All of this allows us to go from:

a.lH.zs = function () {
try {
return a.H.z.gZ === typeof a.G.z[a.H.l.uG] ? a.H.z.Ry : a.H.z.b;
} catch (b) {
return (a.uB.vS(a.H.uB.rs, b), a.H.l.dE);
}
};

to:

a.lH.zs = function () {
try {
return 'function' === typeof self['showModalDialog'] ? 1 : 0;
} catch (b) {
return (a.uB.vS('zs', b), 'X');
}
};

The script becomes dramatically easier to reason about.

Additional simplifications (optional)

Further simplifications are possible.

For example, many namespaces (a.w, a.U, a.K, etc.) contain constants that are always false.

That allows simplifying helper functions like:

a.R.Fu = function () {
try {
return 'function' === typeof a.w.Fu ? a.w.Fu : self['Error'];
} catch (b) {
return null;
}
};

Since a.w.Fu is always false, this function effectively returns Error. A similar logic applies to many a.R.* helpers, which can be inlined or replaced entirely.

I intentionally left these optimizations out to keep the deobfuscation script simple.
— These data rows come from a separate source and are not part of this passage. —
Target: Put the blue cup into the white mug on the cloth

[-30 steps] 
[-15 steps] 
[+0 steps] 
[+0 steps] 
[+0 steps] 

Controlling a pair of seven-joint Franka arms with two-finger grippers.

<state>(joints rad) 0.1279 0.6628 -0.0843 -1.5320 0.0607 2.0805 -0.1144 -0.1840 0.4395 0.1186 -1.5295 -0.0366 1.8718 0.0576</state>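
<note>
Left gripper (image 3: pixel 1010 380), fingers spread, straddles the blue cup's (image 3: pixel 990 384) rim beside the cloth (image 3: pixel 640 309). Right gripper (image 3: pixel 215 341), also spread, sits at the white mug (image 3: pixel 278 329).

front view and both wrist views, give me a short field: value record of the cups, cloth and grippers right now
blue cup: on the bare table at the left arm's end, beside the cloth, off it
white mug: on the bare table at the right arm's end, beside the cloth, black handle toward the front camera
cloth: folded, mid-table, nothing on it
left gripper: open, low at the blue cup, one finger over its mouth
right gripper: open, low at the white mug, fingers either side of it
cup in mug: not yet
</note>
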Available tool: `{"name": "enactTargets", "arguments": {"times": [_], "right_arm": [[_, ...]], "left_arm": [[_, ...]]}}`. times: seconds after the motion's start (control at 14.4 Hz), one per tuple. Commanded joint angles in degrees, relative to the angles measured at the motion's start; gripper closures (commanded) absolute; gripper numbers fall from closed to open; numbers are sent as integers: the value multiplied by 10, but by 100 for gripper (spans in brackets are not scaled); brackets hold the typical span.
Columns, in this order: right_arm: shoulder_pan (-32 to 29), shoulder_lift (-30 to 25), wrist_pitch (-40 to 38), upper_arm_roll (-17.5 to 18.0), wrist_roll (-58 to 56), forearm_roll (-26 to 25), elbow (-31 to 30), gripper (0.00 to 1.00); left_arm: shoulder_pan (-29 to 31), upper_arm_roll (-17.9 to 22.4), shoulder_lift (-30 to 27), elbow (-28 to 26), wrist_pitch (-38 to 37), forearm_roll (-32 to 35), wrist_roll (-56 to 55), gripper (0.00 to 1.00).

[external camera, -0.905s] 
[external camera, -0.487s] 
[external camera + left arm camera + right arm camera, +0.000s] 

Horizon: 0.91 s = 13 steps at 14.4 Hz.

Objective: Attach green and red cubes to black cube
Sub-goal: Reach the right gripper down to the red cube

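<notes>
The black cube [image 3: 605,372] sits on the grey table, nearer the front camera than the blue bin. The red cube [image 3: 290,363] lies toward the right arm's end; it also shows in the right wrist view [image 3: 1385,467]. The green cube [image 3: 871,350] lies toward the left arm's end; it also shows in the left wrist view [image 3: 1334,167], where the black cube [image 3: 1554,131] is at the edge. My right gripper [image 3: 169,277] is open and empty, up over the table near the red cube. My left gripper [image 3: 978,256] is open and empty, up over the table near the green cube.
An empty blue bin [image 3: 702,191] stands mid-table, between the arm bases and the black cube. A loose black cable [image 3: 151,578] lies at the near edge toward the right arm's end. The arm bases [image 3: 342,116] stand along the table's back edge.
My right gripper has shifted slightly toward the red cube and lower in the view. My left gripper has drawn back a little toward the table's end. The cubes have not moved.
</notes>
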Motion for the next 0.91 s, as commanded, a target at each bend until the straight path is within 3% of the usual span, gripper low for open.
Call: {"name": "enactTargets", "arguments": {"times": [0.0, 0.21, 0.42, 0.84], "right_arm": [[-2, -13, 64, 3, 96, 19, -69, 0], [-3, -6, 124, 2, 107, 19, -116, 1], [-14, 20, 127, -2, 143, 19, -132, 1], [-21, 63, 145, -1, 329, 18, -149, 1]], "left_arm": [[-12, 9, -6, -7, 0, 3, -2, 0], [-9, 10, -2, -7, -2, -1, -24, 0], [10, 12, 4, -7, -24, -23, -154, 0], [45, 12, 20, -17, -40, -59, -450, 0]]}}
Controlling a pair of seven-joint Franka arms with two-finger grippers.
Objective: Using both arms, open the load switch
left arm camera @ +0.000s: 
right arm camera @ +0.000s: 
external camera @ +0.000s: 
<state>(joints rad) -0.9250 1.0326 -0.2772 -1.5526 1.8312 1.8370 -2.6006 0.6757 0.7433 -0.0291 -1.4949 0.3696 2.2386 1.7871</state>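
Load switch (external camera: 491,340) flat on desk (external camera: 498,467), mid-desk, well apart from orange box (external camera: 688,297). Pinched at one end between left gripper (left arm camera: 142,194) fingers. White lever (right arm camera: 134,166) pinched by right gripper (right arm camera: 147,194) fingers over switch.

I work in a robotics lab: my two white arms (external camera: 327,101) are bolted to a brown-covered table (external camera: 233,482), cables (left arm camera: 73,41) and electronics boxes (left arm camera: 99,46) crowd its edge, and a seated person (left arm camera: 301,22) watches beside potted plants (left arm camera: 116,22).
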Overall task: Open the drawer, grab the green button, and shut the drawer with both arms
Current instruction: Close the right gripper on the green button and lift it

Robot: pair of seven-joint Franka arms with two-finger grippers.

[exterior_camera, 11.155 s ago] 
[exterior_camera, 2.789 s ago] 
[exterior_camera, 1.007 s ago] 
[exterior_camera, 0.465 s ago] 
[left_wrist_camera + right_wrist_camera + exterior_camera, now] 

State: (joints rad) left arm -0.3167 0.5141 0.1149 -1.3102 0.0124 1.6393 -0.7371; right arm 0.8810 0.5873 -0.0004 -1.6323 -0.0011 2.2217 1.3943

At this stage, readability is already sufficient to understand the logic.

Conclusion

At this point, we’ve turned a heavily obfuscated blob into a script that is finally readable and navigable.

With this foundation, we can start analyzing:

  • how the payload is constructed
  • which signals are collected
  • how Anura produces its verdict

That’s what we’ll cover in the next parts.